Most stories hold back details in order to increase the effect of
the final revelation of all diegetic
truths. We tend not to be satisfied by a narrative unless all "loose
ends" are tied; however, narratives often frustrate the early
revelation of truths, offering the reader what Barthes terms "snares"
(deliberate evasions of the truth), "equivocations" (mixtures
of truth and snare), "partial answers," "suspended
answers," and "jammings" (acknowledgments of insolubility).
As Barthes explains, "The variety of these terms (their inventive
range) attests to the considerable labor the discourse
must accomplish if it hopes to arrest the enigma, to keep
it open" (76).
The best example may well be the genre of the detective story. The
entire narrative of such a story operates primarily by the hermeneutic
code. We witness a murder and the rest of the narrative is devoted
to determining the questions that are raised by the initial scene
of violence. The detective spends the story reading the clues that,
only at the end, reconstructs the story
of the murder. See the Star
Trek Lesson Plan for an example of a television episode that invokes
this code.
The proairetic code (ACT.) refers to the other
major structuring principle that builds interest or suspense on the
part of a reader or viewer. The proairetic code applies to any action
that implies a further narrative action. For example, a gunslinger
draws his gun on an adversary and we wonder what the resolution of
this action will be. We wait to see if he kills his opponent or is
wounded himself. Suspense is thus created by action rather than by
a reader's or a viewer's wish to have mysteries explained.
These first two codes tend to be aligned with temporal order and thus
require, for full effect, that you read a book or view a film temporally
from beginning to end. Barthes at one point aligns these two codes with
"the same tonal determination that melody and harmony have in classical
music" (30).
A traditional, "readerly" text tends to be especially "dependent
on [these] two sequential codes: the revelation of truth and the coordination
of the actions represented: there is the same constraint in the gradual
order of melody and in the equally gradual order of the narrative sequence"
(30). The
next three codes tend to work "outside the constraints of time"
(30) and
are, therefore, more properly reversible, which is to say that there
is no necessary reason to read the instances of these codes in chronological
order to make sense of them in the narrative.
The semantic code (SEM.) points to any element
in a text that suggests a particular, often additional meaning by
way of connotation. In the
previous module, for example, in the first lexia that I quote
from Barthes' S/Z, "Sarrasine" is associated with
"femininity" because of the word's feminine form (as opposed
to the masculine form, "Sarrazin"). The question of femininity
later becomes an important one in Balzac's story about a man's love
for a castrato that he, at first, believes to be a woman. By "connotation,"
Barthes does not mean a free-form association of ideas (where anything
goes) but "a correlation immanent in the text, in the texts;
or again, one may say that it is an association made by the text-as-subject
within its own system" (8).
In other words, Barthes marks out those semantic connotations that
have special meaning for the work at hand.
The symbolic code (SYM.) can be difficult
to distinguish from the semantic code and Barthes is not always clear
on the distinction between these two codes; the easiest way to think
of the symbolic code is as a "deeper" structural principle
that organizes semantic meanings, usually by way of antitheses or
by way of mediations (particularly, forbiddend mediations) between
antithetical terms. The concept is perhaps most analogous to Algirdas
Greimas' understanding of antagonism and contradiction in narrative
structure. (Note that the modules on Greimas are still under construction;
however, for comparison, you can read an
application of Greimas to the sentence, "There is a road").
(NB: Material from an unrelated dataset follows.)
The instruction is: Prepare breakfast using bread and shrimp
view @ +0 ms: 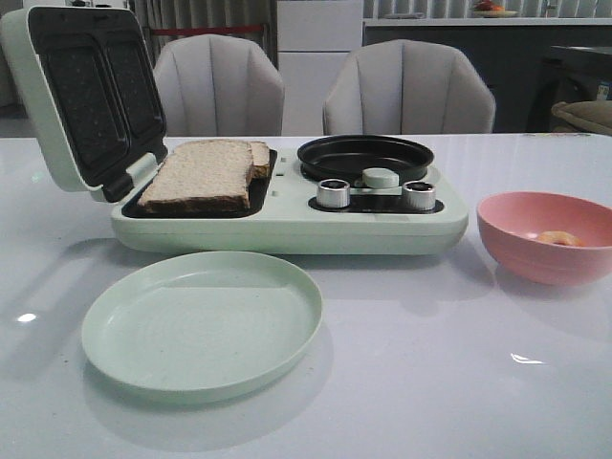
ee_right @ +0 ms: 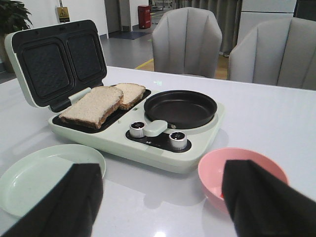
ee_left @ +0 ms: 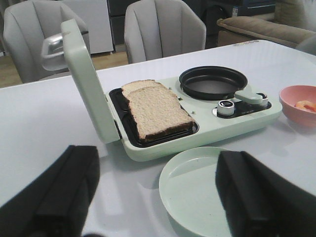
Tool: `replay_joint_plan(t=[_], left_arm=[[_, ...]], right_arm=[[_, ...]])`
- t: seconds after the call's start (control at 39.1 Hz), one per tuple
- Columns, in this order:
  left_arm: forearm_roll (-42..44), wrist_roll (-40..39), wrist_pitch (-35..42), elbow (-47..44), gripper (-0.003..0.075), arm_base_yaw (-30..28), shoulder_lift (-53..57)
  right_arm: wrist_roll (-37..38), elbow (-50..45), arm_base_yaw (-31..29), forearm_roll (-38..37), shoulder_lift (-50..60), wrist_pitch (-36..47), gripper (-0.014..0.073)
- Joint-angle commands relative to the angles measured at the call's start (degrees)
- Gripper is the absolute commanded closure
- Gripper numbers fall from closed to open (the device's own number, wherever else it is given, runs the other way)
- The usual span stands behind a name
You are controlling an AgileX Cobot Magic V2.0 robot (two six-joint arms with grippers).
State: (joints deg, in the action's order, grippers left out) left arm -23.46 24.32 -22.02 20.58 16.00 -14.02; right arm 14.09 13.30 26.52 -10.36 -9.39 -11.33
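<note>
Front view: bread (view: 203,176) beside pan (view: 364,157).

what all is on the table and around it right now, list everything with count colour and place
breakfast maker: one, pale green, centre of table, lid open
bread: two slices, beige with brown crust, on the maker's left plate
frying pan: one, black, on the maker's right side, empty
knobs: two, silver, front of the maker
plate: one, pale green, in front of the maker, empty
bowl: one, pink, right of the maker
shrimp: count unclear, orange, in the bowl
chairs: two, grey, behind the table
left gripper: black, jaws open
right gripper: black, jaws open
</note>
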Motion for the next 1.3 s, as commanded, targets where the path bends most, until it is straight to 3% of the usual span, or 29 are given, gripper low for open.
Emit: replay_joint_plan(t=[0.0, 0.1, 0.46, 0.66, 0.97, 1.28], left_arm=[[-1.7, -0.2, 4.5, 4.1, 0.0262, 0.3, -3.4], [-1.7, -0.2, 4.6, 7.8, 0.0308, 0.3, -8.6], [-8.5, -0.2, 5.3, 21.2, 0.0313, -1.3, -33.0], [-19.0, -0.2, 3.5, 29.0, 0.0313, -9.8, -42.6], [-23.7, 0.4, -4.7, 41.3, 0.0313, -22.5, -51.9], [-29.8, 3.1, -9.2, 52.5, 0.0314, -28.4, -63.6]], right_arm=[[0.0, 1.5, -0.3, -0.2, -0.5, 4.6, -0.0006], [0.0, 1.5, -0.3, -0.2, -0.5, 4.6, -0.0006], [0.0, 1.5, -0.3, -0.2, -0.5, 4.6, -0.0006], [0.0, 1.5, -0.3, -0.2, -0.5, 4.6, -0.0006], [0.0, 1.5, -0.3, -0.2, -0.5, 4.6, -0.0006], [0.0, 1.5, -0.3, -0.2, -0.5, 4.6, -0.0006]])
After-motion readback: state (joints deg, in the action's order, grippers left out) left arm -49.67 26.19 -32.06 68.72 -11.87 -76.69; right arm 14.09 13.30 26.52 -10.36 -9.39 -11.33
A symbolic antithesis often marks a barrier for the text. As Barthes
writes, "Every joining of two antithetical terms, every mixture,
every conciliation—in short, every passage through the wall
of the Antithesis—thus constitutes a transgression" (27)
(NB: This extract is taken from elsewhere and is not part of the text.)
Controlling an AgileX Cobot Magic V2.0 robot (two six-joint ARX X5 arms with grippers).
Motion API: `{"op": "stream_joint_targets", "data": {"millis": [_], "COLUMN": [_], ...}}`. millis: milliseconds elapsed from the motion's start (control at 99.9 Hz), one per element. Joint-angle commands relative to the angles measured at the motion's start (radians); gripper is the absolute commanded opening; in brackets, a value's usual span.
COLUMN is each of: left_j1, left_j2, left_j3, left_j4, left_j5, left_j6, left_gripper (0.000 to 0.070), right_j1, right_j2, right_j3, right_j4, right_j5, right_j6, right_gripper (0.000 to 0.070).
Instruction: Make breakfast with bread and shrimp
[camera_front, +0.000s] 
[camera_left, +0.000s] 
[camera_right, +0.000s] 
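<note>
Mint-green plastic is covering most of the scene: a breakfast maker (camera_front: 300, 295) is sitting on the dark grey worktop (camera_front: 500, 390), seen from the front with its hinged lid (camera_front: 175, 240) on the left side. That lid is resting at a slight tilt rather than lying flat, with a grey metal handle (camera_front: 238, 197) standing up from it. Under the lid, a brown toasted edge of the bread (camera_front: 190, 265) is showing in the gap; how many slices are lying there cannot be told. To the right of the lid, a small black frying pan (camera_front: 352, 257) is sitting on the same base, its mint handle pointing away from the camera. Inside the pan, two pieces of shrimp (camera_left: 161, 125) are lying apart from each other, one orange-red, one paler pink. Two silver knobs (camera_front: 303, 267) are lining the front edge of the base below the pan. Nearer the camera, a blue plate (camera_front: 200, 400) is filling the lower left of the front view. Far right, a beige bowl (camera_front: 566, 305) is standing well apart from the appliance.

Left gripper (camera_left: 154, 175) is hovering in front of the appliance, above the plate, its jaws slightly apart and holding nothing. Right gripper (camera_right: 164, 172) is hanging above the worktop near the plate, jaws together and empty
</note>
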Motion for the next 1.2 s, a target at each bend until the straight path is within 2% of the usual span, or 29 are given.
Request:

The cultural code (REF.) designates
any element in a narrative that refers "to a science or a body
of knowledge" (20).
In other words, the cultural codes tend to point to our shared knowledge
about the way the world works, including properties that we can designate
as "physical, physiological, medical, psychological, literary,
historical, etc." (20).
The "gnomic" code is one of the cultural codes and refers
to those cultural codes that are tied to clichés, proverbs,
or popular sayings of various sorts.
Together, these five codes function like a "weaving of voices,"
as Barthes puts it (20).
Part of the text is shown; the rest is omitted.